On the left side of the bench, Justices Breyer, 82, Sonia Sotomayor, 66, and Elena Kagan, 60, have consistently voted to reaffirm abortion rights and diminish the power of states to restrict women’s access to the procedure.
In urging the justices to hear Mississippi’s appeal of the lower court ruling, state Attorney General Lynn Fitch has asked the court to clarify its standard, to disallow clinic lawsuits on behalf of women and to erase the dividing line for restrictions based on the viability of the fetus.
The Jackson Women’s Health Organization, represented by lawyers from the national Center for Reproductive Rights, countered that for nearly 50 years the Supreme Court has said states may not prevent a woman from ending her pregnancy before the fetus would be able to survive outside her body.
“Before viability,” they wrote, “the State’s interests, whatever they may be, cannot override a pregnant person’s interests in their liberty and autonomy over their own body.”
Where Alito and Thomas want the court to go
In the original abortion touchstone, Roe v. Wade, the justices declared that women have a constitutional right to privacy that covers the decision to end a pregnancy.
Thomas has been most provocative in urging his colleagues to reconsider those decisions.
Alito has focused on third-party legal standing, that is, the ability of a party to assert a right on behalf of another with shared interests.
He says that creates conflicts of interest between abortion providers and the women who seek their services; abortion-rights advocates counter that clinics are better positioned to vindicate rights than women who are pregnant and may be especially vulnerable to harassment.

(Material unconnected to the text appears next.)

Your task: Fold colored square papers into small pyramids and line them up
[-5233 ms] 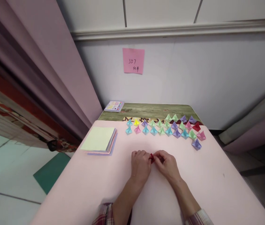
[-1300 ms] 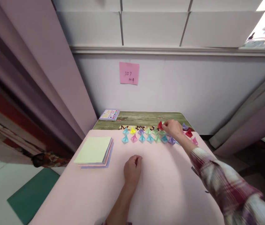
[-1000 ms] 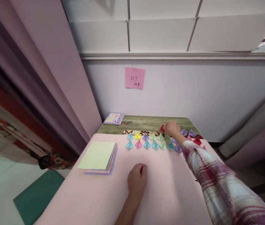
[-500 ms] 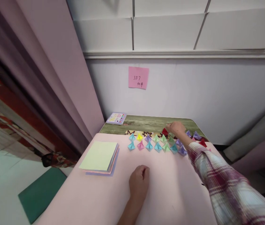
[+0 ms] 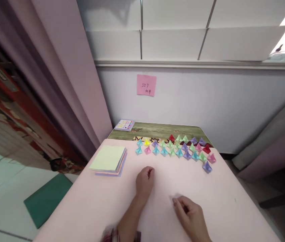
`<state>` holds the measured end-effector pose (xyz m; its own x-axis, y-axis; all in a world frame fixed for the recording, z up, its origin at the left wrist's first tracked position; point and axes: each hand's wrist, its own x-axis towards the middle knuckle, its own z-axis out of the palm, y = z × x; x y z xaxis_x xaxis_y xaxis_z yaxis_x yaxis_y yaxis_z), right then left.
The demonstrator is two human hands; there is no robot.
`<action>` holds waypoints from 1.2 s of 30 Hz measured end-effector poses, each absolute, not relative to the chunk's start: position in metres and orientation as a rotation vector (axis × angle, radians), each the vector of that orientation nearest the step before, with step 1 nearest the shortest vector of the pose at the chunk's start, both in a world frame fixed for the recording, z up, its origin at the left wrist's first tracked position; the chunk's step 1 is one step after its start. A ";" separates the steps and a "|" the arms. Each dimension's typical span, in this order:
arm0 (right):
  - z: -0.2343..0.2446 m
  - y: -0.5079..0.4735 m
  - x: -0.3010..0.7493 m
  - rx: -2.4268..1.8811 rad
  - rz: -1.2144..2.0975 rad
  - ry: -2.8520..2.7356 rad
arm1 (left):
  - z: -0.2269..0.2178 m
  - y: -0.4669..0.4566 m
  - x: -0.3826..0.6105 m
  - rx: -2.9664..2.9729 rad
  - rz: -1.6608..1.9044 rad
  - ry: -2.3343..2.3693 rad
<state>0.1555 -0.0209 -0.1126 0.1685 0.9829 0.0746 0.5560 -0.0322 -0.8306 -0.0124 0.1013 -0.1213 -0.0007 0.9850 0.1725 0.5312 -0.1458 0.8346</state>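
My left hand (image 5: 144,181) rests on the pink table (image 5: 86,208) as a loose fist with nothing visible in it. My right hand (image 5: 190,215) lies nearer the front edge, its fingers loosely curled and empty. At the far edge several small folded paper shapes (image 5: 180,149) in many colours stand in rows. A red folded shape (image 5: 172,138) sits at the back of those rows, apart from both hands. A stack of coloured paper sheets (image 5: 108,159), pale green on top, lies to the left of my left hand.
A small pack of paper (image 5: 124,124) lies on the green wood-patterned surface (image 5: 162,129) beyond the table. A pink note (image 5: 146,85) is stuck on the white wall. Curtains (image 5: 64,77) hang at the left. A green mat (image 5: 46,198) lies on the floor.
My right hand let go of the red folded shape at the back row and drew back to the near part of the table. The left hand stayed put.
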 end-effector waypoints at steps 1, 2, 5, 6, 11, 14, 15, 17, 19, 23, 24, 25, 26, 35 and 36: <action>-0.114 -0.026 0.154 -1.679 0.667 -1.535 | -0.122 0.099 -0.011 1.717 1.098 1.544; -0.114 -0.029 0.153 -1.680 0.630 -1.562 | -0.122 0.095 -0.009 1.716 1.142 1.536; -0.109 -0.029 0.156 -1.708 0.572 -1.593 | -0.117 0.078 -0.004 1.812 1.207 1.494; -0.108 -0.028 0.156 -1.716 0.569 -1.614 | -0.114 0.072 -0.003 1.864 1.223 1.472; -0.108 -0.033 0.158 -1.743 0.565 -1.670 | -0.090 0.067 -0.040 2.145 1.278 1.529; -0.110 -0.035 0.158 -1.762 0.547 -1.677 | -0.075 0.085 -0.094 2.203 1.220 1.719; -0.111 -0.035 0.158 -1.772 0.544 -1.681 | -0.072 0.092 -0.113 2.208 1.176 1.793; -0.111 -0.034 0.158 -1.788 0.542 -1.693 | -0.068 0.104 -0.147 2.219 1.047 1.914; -0.110 -0.034 0.158 -1.796 0.540 -1.708 | -0.068 0.111 -0.170 2.212 0.900 1.966; -0.107 -0.035 0.158 -1.811 0.540 -1.719 | -0.076 0.115 -0.184 2.128 0.774 1.907; -0.106 -0.035 0.158 -1.815 0.539 -1.719 | -0.077 0.115 -0.184 2.109 0.778 1.895; -0.106 -0.035 0.157 -1.815 0.541 -1.720 | -0.079 0.115 -0.183 2.092 0.790 1.894; -0.106 -0.036 0.157 -1.812 0.541 -1.721 | -0.080 0.116 -0.182 2.074 0.806 1.903; -0.107 -0.036 0.158 -1.769 0.501 -1.732 | -0.080 0.124 -0.193 1.937 0.886 1.933; -0.108 -0.036 0.158 -1.763 0.493 -1.733 | -0.080 0.123 -0.193 1.931 0.895 1.933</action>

In the Louisiana controversy over credentialing requirements for physicians who perform abortions, Alito wrote: “The idea that a regulated party can invoke the right of a third party for the purpose of attacking legislation enacted to protect the third party is stunning. Given the apparent conflict of interest, that concept would be rejected out of hand in a case not involving abortion.” Alito was joined in that portion of his opinion by Thomas and Gorsuch.
In the same case — June Medical Services v. Russo — Gorsuch wrote that the court owed greater deference to state legislators. He also criticized a balancing test used by a court majority in a 2016 abortion case and invoked by liberals in 2020 as “little more than the judicial version of a hunter’s stew: Throw in anything that looks interesting, stir, and season to taste.”
That test, detailed in a 2016 case that struck down a Texas law, requires judges to balance the health benefits that a regulation might offer pregnant women with its potential burden on their right to an abortion.
The 2020 Louisiana case involved a physician restriction similar to the Texas measure. Based on the 2016 case, Roberts provided the fifth vote to liberals to invalidate the Louisiana version. But he, like his conservative brethren, found the standard from the 2016 case flawed.
(He declined to sign the Breyer opinion that was joined by Sotomayor, Kagan and the late Justice Ruth Bader Ginsburg.)
Referring to the 1992 Supreme Court milestone that set out standards, Roberts wrote in the 2020 case, “Nothing about Casey suggested that a weighing of costs and benefits of an abortion regulation was a job for the court.”
And the chief justice, no longer the swing vote on abortion yet still influential, added that trying to do so “would require us to act as legislators, not judges.”